_What the exercise asks_:
Return the records word for word. Any pictures in them are not part of the copy.

Records drawn from a dataset
--------
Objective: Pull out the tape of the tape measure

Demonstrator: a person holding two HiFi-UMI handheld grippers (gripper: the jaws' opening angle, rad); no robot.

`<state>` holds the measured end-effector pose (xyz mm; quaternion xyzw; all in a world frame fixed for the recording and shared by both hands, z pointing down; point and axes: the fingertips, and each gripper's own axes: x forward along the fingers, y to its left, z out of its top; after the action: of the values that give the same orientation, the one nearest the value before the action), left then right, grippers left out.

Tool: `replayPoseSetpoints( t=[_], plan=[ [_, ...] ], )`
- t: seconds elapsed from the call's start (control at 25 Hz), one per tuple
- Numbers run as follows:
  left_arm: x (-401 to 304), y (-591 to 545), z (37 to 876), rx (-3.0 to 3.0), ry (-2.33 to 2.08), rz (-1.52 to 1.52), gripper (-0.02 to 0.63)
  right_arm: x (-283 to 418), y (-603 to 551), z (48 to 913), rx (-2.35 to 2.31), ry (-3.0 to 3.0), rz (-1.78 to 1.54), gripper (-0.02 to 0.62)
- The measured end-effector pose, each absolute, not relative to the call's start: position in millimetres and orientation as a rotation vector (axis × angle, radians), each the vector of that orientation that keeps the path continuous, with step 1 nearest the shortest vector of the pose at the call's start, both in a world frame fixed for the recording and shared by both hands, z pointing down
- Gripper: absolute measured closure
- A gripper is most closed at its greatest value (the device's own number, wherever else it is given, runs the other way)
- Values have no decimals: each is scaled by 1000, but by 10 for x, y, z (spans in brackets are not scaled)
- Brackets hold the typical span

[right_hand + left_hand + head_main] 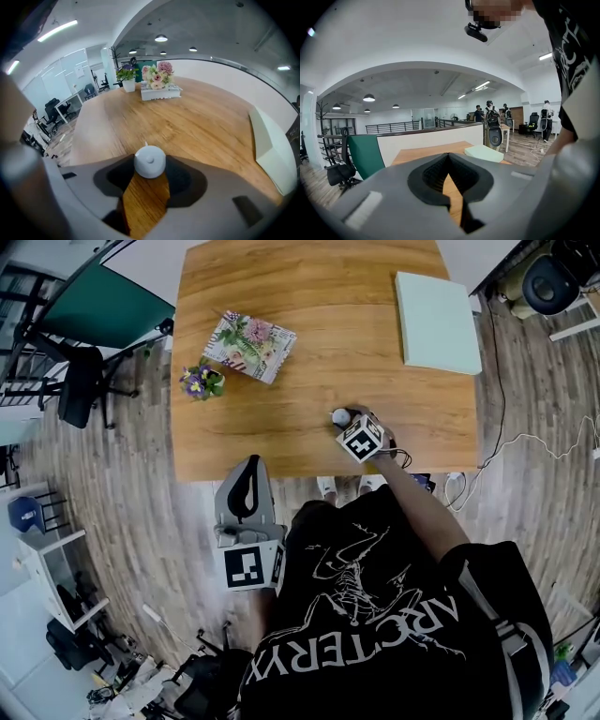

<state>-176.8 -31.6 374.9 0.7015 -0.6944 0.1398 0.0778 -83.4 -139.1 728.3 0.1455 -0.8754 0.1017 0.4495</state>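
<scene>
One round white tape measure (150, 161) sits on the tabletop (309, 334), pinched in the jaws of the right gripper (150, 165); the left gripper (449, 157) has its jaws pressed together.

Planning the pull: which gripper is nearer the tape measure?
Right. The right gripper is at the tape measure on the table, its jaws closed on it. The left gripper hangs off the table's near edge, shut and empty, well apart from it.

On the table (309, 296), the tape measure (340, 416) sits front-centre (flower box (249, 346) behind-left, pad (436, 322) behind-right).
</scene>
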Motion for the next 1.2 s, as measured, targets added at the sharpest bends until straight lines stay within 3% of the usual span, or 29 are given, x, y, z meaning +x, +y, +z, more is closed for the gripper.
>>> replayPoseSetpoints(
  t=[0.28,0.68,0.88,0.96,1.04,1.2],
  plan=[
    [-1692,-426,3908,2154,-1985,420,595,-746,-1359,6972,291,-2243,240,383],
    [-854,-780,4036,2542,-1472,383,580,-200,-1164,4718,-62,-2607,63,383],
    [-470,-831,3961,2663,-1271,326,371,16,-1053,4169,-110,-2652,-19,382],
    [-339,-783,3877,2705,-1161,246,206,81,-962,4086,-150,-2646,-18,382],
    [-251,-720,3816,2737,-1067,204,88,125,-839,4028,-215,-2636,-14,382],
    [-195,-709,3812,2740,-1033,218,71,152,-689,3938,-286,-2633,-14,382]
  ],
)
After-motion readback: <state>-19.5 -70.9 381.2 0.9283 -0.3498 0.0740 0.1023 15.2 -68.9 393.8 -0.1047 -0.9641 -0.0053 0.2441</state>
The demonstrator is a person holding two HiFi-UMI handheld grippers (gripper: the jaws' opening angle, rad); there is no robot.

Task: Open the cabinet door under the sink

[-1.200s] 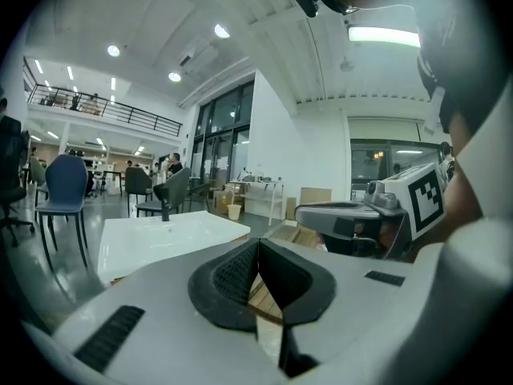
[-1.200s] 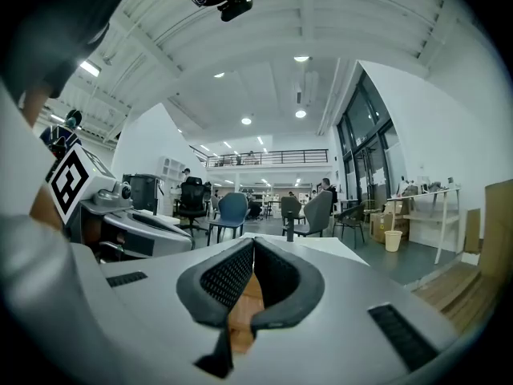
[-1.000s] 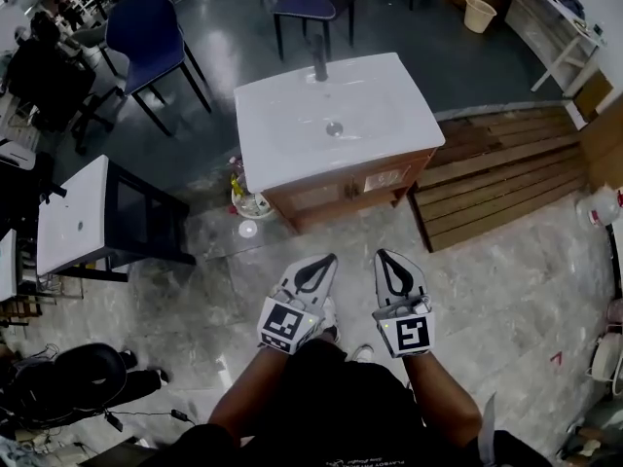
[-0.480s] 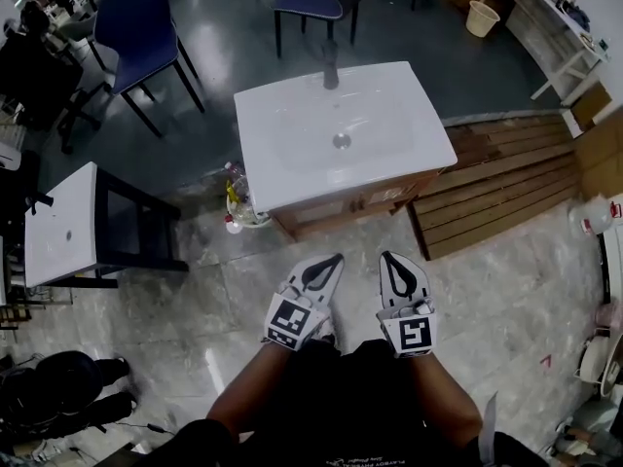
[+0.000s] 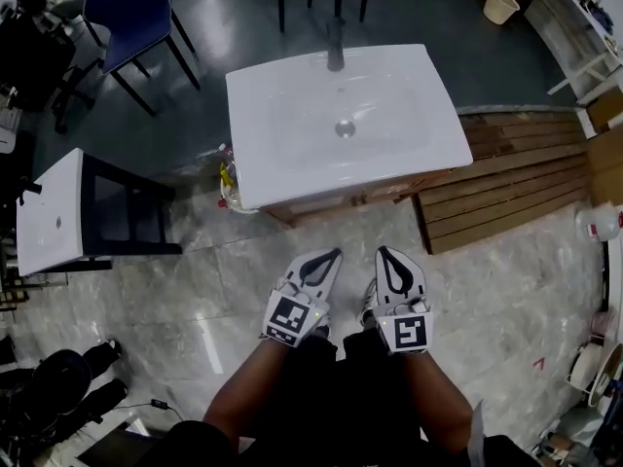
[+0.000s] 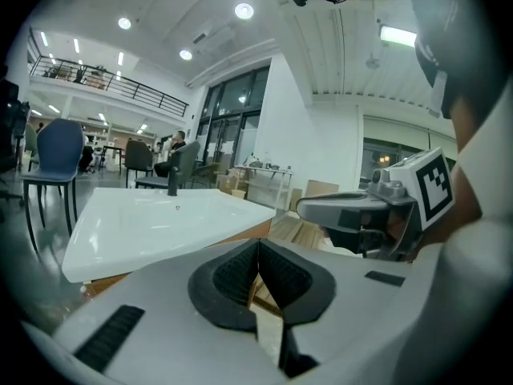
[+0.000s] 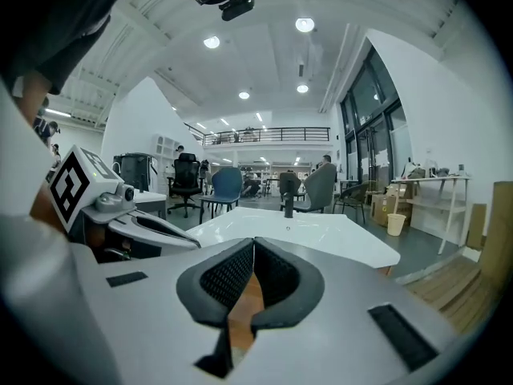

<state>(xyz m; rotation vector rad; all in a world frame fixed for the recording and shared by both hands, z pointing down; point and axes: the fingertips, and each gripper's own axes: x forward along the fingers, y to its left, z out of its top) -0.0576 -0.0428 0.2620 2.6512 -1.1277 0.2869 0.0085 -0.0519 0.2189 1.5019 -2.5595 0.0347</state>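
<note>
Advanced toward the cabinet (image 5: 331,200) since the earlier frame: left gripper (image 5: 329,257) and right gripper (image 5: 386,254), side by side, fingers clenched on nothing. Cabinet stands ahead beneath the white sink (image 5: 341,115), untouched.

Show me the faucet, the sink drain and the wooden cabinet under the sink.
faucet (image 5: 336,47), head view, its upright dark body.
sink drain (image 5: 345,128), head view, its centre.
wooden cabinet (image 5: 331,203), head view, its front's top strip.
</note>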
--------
_Result below_:
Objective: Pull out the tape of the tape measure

Demonstrator: a person holding two HiFi-UMI handheld grippers (gripper: the jaws' opening angle, rad); no robot.

`<state>` holds the measured end-effector pose (xyz mm; quaternion xyzw; all in a world frame fixed for the recording and shared by both hands, z pointing down; point and axes: the fingertips, and each gripper's own axes: x forward along the fingers, y to its left, z out of its top; after the action: of the values that give the same orientation, the one nearest the value before the action), left then right, grippers left out.

Tool: `replayPoseSetpoints( t=[_], plan=[ [_, ...] ], )`
- t: seconds elapsed from the call's start (control at 25 Hz), one per tuple
- Numbers run as follows:
  left_arm: x (-401 to 304), y (-591 to 545), z (37 to 876), rx (-3.0 to 3.0), ry (-2.33 to 2.08), rz (-1.52 to 1.52), gripper (-0.02 to 0.63)
  right_arm: x (-283 to 418), y (-603 to 551), z (48 to 913), rx (-2.35 to 2.31), ry (-3.0 to 3.0), rz (-1.78 to 1.54), gripper (-0.02 to 0.62)
- The measured end-effector pose, each absolute, not relative to the call's start: position in millimetres and orientation as a rotation vector (axis × angle, radians), each the vector of that orientation that keeps the path continuous, with step 1 nearest the shortest vector of the pose at the call's start, both in a world frame fixed for the recording and shared by both hands, z pointing down
- Gripper: absolute measured closure
- A gripper is most closed at its greatest value (the device's own number, wherever else it is given, runs the other way)
- Values have no decimals: each is scaled by 1000, but by 10 for x, y, z (spans in brackets are not scaled)
- Brackets hold the typical span

[right_hand + left_hand + head_main] 

<state>-176.8 -31.6 374.9 0.7015 -0.6944 0.1398 0.0778 -83.4 -139.1 728.3 0.1455 -0.8754 0.1017 0.4495</state>
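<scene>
One round white tape measure (150, 161) sits on the tabletop (309, 334), pinched in the jaws of the right gripper (150, 165); the left gripper (449, 157) has its jaws pressed together.

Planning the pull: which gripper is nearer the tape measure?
Right. The right gripper is at the tape measure on the table, its jaws closed on it. The left gripper hangs off the table's near edge, shut and empty, well apart from it.

On the table (309, 296), the tape measure (340, 416) sits front-centre (flower box (249, 346) behind-left, pad (436, 322) behind-right).
</scene>
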Motion for the next 1.2 s, as measured, targets added at the sharpest bends until straight lines stay within 3% of the usual span, or 29 are given, x, y, z meaning +x, +y, +z, more is closed for the gripper.
>>> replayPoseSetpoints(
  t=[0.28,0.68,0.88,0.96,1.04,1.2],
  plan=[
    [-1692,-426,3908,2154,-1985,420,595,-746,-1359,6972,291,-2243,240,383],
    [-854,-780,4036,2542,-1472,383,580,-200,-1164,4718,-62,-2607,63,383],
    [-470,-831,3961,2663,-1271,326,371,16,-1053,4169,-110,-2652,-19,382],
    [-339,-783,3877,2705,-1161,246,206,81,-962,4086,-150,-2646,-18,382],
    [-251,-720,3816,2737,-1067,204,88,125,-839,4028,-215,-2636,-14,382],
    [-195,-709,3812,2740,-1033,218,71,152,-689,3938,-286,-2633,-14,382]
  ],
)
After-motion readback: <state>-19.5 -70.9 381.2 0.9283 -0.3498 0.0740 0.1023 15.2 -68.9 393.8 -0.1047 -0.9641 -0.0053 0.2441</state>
The demonstrator is a person holding two HiFi-UMI handheld grippers (gripper: the jaws' opening angle, rad); there is no robot.

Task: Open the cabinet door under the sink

[-1.200s] 
[-1.200s] 
[-1.000s] 
[-0.480s] 
[+0.000s] 
[+0.000s] 
[+0.000s] 

<state>(xyz m; rotation vector rad; all in a world frame fixed for the recording and shared by both hands, z pointing down; point and axes: the fingertips, and each gripper's own axes: x forward along the fingers, y to its left, z out of its top) -0.0576 -0.0428 0.2620 2.6512 -1.1277 0.2869 0.0085 -0.0519 0.2189 1.5019 -2.5595 0.0347</state>
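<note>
Advanced toward the cabinet (image 5: 331,200) since the earlier frame: left gripper (image 5: 329,257) and right gripper (image 5: 386,254), side by side, fingers clenched on nothing. Cabinet stands ahead beneath the white sink (image 5: 341,115), untouched.

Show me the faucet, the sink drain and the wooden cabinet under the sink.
faucet (image 5: 336,47), head view, its upright dark body.
sink drain (image 5: 345,128), head view, its centre.
wooden cabinet (image 5: 331,203), head view, its front's top strip.
</note>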

There's nothing left to add to the answer.